=== Activity ===
Output each line of the data word for word, from the first through the line that holds "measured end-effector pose", and leave off whatever follows.

──────── Recorded information

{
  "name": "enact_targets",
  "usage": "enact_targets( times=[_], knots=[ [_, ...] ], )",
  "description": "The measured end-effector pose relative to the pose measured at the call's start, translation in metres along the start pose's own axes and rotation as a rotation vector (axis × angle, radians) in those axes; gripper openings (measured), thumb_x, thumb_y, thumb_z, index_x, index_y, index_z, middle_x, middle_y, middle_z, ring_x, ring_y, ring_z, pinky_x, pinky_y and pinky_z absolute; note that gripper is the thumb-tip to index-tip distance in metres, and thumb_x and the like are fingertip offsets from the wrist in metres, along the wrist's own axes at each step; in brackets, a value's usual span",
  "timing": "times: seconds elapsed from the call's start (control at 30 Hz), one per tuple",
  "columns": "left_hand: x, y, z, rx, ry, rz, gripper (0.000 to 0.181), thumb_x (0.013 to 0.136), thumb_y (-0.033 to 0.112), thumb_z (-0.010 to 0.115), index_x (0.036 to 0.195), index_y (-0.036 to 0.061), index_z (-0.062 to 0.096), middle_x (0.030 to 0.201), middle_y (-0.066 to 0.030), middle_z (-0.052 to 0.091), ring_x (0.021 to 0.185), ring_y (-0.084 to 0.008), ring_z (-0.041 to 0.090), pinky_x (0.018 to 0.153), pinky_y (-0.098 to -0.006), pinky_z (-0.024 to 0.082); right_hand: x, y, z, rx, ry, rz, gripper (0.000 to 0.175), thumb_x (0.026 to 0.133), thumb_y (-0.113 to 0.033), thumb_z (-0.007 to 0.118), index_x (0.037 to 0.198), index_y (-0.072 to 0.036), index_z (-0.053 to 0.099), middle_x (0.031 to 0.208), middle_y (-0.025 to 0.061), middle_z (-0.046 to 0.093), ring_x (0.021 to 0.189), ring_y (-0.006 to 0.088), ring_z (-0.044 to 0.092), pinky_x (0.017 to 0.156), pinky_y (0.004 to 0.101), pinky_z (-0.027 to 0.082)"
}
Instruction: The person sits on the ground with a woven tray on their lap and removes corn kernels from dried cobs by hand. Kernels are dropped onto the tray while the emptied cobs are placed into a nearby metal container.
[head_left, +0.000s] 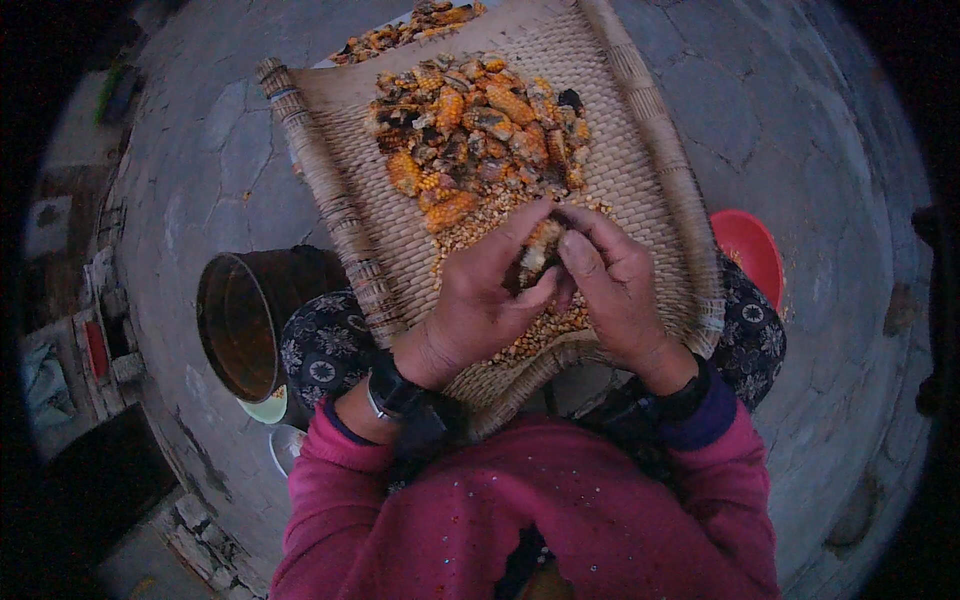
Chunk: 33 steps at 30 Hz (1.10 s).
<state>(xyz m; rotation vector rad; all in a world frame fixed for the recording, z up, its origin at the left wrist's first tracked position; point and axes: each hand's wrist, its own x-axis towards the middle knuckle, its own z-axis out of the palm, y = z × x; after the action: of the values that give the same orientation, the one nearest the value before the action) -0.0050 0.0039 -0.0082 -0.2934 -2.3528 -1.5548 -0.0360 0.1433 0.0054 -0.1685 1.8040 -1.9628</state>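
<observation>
A partly stripped corn cob (538, 251) is held between my two hands, its pale core showing. My left hand (484, 281) grips it from the left, thumb along its near side. From the right, my right hand (611, 274) closes on the same cob with thumb and fingers. Below and around the hands, loose corn kernels (536, 334) lie on a woven basket tray (622, 161) that rests across my lap. Just beyond my fingers is a heap of small corn cobs (480, 124), yellow and orange, several of them darkened.
Left of my knee stands a rusty metal bucket (238, 326), with a pale green bowl (266, 407) behind it. A red plastic basin (750, 251) sits by my right knee. More cobs (409, 31) lie past the tray's far edge. Cracked stone paving (802, 150) surrounds me.
</observation>
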Motion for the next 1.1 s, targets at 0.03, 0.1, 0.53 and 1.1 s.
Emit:
enact_targets(
  times=[0.03,0.1,0.53,1.1],
  knots=[
    [0.002,-0.001,-0.004,0.125,-0.032,0.108,0.058,0.071,0.008,0.067,0.123,0.0017,0.042,0.072,-0.0048,0.056,0.055,-0.0049,0.049,0.048,-0.0201,0.041,0.001,0.0,0.0,-0.014,0.012,-0.048,0.03,0.084,-0.015,0.053,0.108,0.003,0.05,0.074,0.0016,0.056,0.062,0.0081,0.052,0.056,0.0224,0.044],
    [0.003,0.002,-0.009,0.117,-0.105,0.054,0.057,0.072,0.008,0.067,0.123,0.0008,0.042,0.076,-0.0063,0.056,0.057,-0.0071,0.051,0.05,-0.021,0.042,0.003,-0.002,-0.001,-0.081,0.029,-0.111,0.029,0.084,-0.013,0.052,0.108,0.003,0.05,0.074,0.0013,0.055,0.06,0.0063,0.051,0.054,0.0211,0.043],
    [-0.003,0.01,-0.013,-0.423,-0.152,-0.226,0.052,0.081,0.006,0.057,0.128,0.0005,0.035,0.074,-0.0032,0.053,0.058,-0.0061,0.052,0.053,-0.0193,0.042,0.002,-0.005,-0.009,0.178,-0.028,-0.027,0.027,0.086,-0.013,0.049,0.108,0.003,0.049,0.071,0.001,0.053,0.056,0.006,0.049,0.05,0.0194,0.041],
    [-0.002,0.011,-0.009,-0.665,-0.239,-0.479,0.057,0.082,-0.002,0.053,0.131,0.0027,0.025,0.085,-0.0054,0.054,0.061,-0.008,0.055,0.052,-0.0211,0.047,0.001,0.003,-0.003,-0.346,0.084,-0.251,0.017,0.088,-0.013,0.045,0.094,0.001,0.052,0.061,0.0069,0.052,0.052,0.0136,0.05,0.05,0.028,0.042]
  ],
)
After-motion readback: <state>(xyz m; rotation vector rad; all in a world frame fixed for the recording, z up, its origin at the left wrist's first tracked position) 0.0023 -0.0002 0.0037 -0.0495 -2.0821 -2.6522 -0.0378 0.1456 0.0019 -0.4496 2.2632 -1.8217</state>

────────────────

=== Answer space ===
{
  "name": "enact_targets",
  "usage": "enact_targets( times=[_], knots=[ [_, ...] ], )",
  "description": "The measured end-effector pose relative to the pose measured at the call's start, translation in metres along the start pose's own axes and rotation as a rotation vector (axis × angle, radians) in those axes; gripper openings (measured), thumb_x, thumb_y, thumb_z, index_x, index_y, index_z, middle_x, middle_y, middle_z, ring_x, ring_y, ring_z, pinky_x, pinky_y and pinky_z absolute; note that gripper is the thumb-tip to index-tip distance in metres, and thumb_x and the like are fingertip offsets from the wrist in metres, along the wrist's own axes at each step; in brackets, a value's usual span",

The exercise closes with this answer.